Playing such a complicated character – especially one based on a real-life celebrity – can be a lot of fun for an actor who loves a challenging role. But it can also be a nightmare. For Boudreau, "It's the worst. It's the hardest role I've ever played. When you're playing a human that you can see what he was like in pictures and interviews, it's really challenging. Not because I don't trust the play, but because I don't think I'm the right fit for it. It's very, very difficult."
Playwright Vinogradov disagrees. "Bailey is bewitching."
Overall, however, it has been a rewarding experience for the actor. "I get to play a lot of comedy and some really, really genuine drama that I don't think you see a lot because it's not heightened drama. It's very genuine. It's very relatable."
Others in the cast include Jan Cartwright, popular Slipstream heart throb Steve Xander Carson, Tiaja Sabrie, Jackson Abohasira (who, on Aug. 28, received the 2017 Rising Star Award from EncoreMichigan.com for his impressive performance in Slipstream's production of "P.Y.G" this past season) and Ryan Ernst.

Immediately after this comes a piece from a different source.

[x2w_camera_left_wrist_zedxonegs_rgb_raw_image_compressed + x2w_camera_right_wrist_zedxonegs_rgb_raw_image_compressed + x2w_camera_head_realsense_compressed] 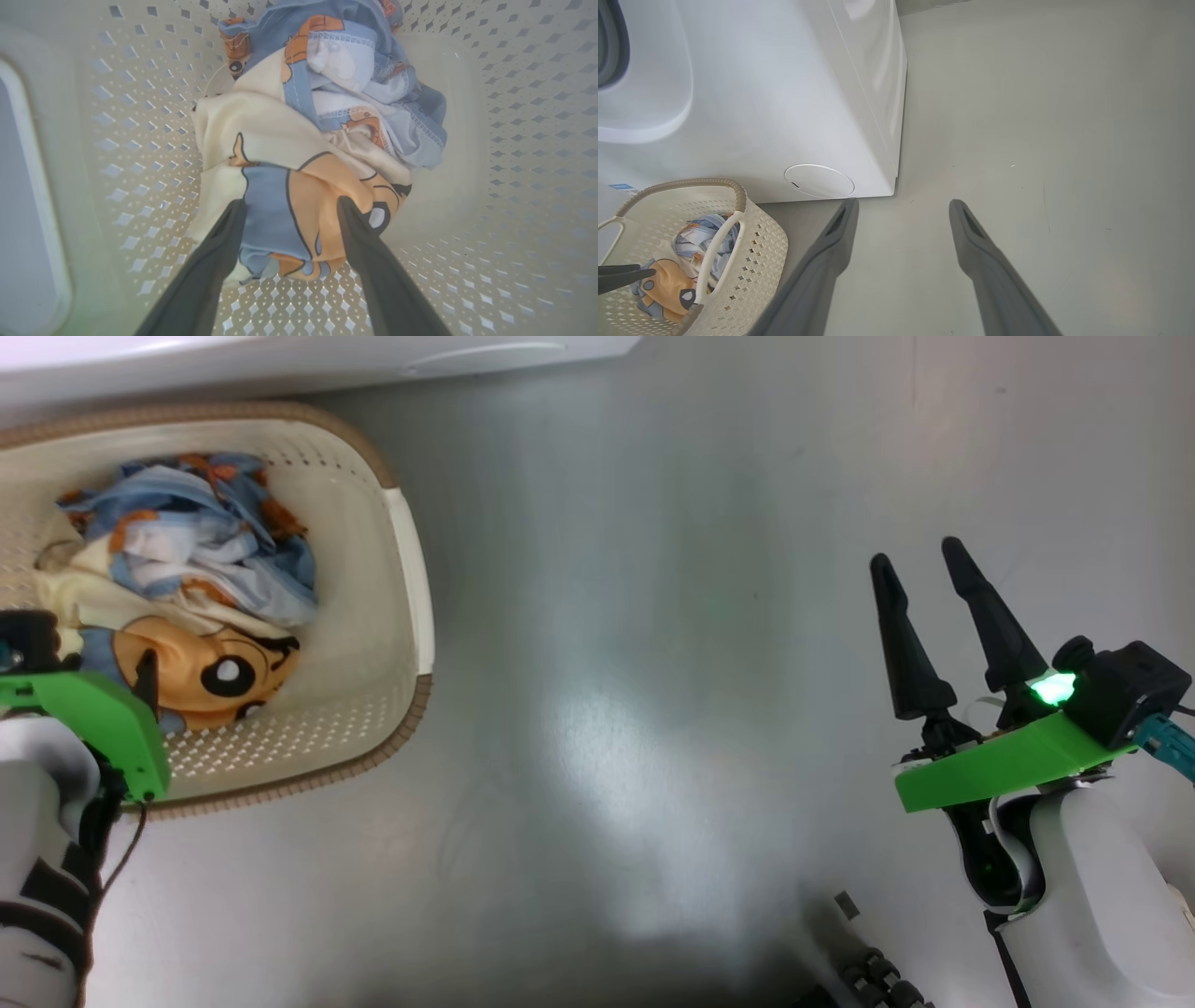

And continuing an annual tradition, completing the cast are a handful of students from West Bloomfield High School.


Playwright Maxim Vinogradov (left) and actor/artistic director Bailey Boudreau (right) in front of Ferndale's Slipstream Theatre Initiative. Photo courtesy of D.V. Calamia

The Awards

Currently in his junior year at UM Ann Arbor, the affable and always-smiling Vinogradov chuckled when asked about his major. "Oh, it's a whole smorgasbord. I'm doing two majors and a minor. So I'm majoring in English with a sub-concentration in creative writing, and then the other major is in film with sub-con in screen writing. And then I'm minoring through the theater school in playwriting. So I want to be an accountant," he joked.
What's not a laughing matter, however, is the recognition his writing has already received at the university. This year alone, "A Night of Stars with Tennessee Williams" earned him the 2017 Hopwood Drama Award and The Dennis McIntyre Prize for Distinction in Undergraduate Playwriting, earning him a considerable chunk of scholarship money.
"At Michigan, it's like this big thing apparently," Vinogradov explained. "When (Arthur Miller) was deciding where to go to school, he specifically went to Michigan because of the Hopwood Awards."
The awards were named after dramatist Avery Hopwood, a 1905 graduate of the university, who left a fifth of his estate to establish and administer the program designed to encourage creative writing among the university's students. Since 1931, more than $3 million has been awarded to more than 3,200 student authors. "So the Hopwood for Drama is sort of like the big award," Vinogradov said.
Equally impressive is this: The Hopwood Drama Award was the only category in which he competed with graduate students. "So it was me and two other graduate students that won it, but the Dennis McIntyre Prize is for recognition by an undergraduate in playwriting. So that one I swept. It was very unexpected; (I'm) still a little surprised by it – hoping, you know, they opened the right envelope or whatever."
Previously, in his freshman year, he won a Hopwood award for undergraduate students. And not to be outshined, in 2016 Vinogradov was the first-ever recipient of EncoreMichigan.com's Rising Star Award for his performance in Slipstream's production of "BFs!"
When asked what theatergoers will take away from his play, Vinogradov thought for a few seconds. "I think that people will leave wanting to know more about Tennessee Williams, wanting to see what was fact and what was fiction, and also wanting to re-read some of the plays they talk about a lot. I think it's very, very truthful, phenomenally funny, and the kids are really good. I shouldn't call them kids. The younger actors are really, really good."